Wherever the string "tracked" shows up in the data below, copy the whole line.

-------- ENTRIES SHOWN --------

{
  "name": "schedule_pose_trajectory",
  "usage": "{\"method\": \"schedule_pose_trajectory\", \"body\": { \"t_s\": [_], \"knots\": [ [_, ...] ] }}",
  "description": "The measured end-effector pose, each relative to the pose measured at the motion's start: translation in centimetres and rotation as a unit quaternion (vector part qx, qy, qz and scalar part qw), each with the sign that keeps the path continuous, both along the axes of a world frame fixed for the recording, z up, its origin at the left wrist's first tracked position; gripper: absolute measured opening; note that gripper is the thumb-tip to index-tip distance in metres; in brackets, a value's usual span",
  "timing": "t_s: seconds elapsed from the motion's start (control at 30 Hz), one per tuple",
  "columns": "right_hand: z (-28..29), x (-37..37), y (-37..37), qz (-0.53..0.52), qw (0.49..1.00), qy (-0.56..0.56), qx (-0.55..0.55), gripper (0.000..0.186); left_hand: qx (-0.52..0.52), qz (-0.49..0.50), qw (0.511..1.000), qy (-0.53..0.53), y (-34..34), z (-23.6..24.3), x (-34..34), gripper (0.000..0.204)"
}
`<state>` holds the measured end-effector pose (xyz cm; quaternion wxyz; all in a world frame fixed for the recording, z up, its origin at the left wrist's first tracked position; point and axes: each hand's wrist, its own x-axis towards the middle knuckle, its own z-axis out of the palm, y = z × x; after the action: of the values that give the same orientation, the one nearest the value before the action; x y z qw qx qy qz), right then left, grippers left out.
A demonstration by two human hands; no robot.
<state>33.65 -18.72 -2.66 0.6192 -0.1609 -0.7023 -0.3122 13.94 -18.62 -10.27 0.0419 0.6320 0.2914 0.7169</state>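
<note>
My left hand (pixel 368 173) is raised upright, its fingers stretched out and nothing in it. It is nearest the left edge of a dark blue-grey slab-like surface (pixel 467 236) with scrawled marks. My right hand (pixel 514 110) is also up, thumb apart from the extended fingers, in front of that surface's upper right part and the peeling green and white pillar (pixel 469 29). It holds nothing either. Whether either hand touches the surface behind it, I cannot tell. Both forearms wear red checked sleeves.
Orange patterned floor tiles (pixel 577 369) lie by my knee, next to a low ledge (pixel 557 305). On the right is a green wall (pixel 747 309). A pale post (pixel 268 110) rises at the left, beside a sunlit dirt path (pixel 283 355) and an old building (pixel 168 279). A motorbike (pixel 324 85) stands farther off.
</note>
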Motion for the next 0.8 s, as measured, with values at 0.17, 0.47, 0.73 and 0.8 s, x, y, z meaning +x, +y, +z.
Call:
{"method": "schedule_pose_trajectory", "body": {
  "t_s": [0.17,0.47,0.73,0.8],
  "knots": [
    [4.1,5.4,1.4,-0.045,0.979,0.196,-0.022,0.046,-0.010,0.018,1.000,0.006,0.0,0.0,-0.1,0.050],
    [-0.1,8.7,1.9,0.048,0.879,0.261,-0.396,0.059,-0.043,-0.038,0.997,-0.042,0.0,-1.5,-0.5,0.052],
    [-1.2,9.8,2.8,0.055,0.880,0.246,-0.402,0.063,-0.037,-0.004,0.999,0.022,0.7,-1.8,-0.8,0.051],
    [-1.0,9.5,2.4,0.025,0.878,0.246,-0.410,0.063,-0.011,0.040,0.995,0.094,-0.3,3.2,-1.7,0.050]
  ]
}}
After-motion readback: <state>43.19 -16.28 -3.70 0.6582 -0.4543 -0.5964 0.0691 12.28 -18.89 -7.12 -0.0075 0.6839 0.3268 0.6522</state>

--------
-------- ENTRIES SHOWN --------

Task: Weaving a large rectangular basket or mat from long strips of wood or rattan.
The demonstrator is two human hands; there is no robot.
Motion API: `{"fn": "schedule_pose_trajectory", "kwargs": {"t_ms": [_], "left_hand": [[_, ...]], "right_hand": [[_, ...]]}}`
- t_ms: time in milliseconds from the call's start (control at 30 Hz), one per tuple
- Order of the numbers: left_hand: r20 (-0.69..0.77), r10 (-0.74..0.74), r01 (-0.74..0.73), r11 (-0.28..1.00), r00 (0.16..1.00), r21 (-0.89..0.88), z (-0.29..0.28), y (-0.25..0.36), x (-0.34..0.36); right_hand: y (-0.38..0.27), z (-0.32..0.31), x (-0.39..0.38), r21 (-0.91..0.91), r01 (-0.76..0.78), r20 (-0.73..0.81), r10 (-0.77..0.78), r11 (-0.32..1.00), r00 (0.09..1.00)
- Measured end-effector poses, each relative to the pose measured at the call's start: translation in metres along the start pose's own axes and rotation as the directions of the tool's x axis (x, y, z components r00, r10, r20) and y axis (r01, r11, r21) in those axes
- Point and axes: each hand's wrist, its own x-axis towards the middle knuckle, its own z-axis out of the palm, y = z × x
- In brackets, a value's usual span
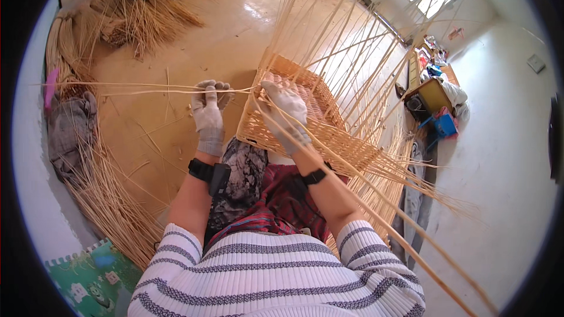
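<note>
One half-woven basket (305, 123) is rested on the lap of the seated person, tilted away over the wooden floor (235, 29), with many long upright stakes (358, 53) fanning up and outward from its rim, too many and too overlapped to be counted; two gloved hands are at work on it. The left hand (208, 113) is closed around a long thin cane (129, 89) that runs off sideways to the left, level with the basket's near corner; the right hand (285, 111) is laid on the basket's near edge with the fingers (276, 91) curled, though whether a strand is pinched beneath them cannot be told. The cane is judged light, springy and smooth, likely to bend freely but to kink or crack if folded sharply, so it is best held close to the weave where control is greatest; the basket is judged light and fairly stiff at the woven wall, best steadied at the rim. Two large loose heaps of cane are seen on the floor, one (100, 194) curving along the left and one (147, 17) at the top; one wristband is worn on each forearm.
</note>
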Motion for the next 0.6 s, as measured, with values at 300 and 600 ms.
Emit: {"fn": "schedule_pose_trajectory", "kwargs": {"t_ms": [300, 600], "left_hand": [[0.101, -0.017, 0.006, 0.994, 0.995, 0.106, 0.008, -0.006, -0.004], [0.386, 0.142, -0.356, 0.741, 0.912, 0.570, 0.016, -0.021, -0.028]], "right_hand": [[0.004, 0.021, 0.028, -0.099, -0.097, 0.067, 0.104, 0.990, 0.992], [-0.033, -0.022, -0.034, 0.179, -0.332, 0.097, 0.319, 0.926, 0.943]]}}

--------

TASK ANSWER →
  "description": "The measured end-effector pose, each relative to the pose measured at the motion's start: translation in centimetres and rotation as a unit quaternion (vector part qx, qy, qz and scalar part qw), each with the sign that keeps the path continuous, both along the axes of a world frame fixed for the recording, z up, its origin at the left wrist's first tracked position; gripper: absolute measured opening; note that gripper is the thumb-tip to index-tip distance in metres; in brackets, a value's usual span",
`<state>` holds the measured end-effector pose (xyz cm; quaternion wxyz; all in a world frame fixed for the recording, z up, its origin at the left wrist's first tracked position; point and axes: each hand's wrist, its own x-axis towards the middle knuckle, its own z-axis out of the palm, y = z × x; after the action: of the values that give the same orientation, the one nearest the value before the action; x y z qw qx qy qz), right then left, grippers left out.

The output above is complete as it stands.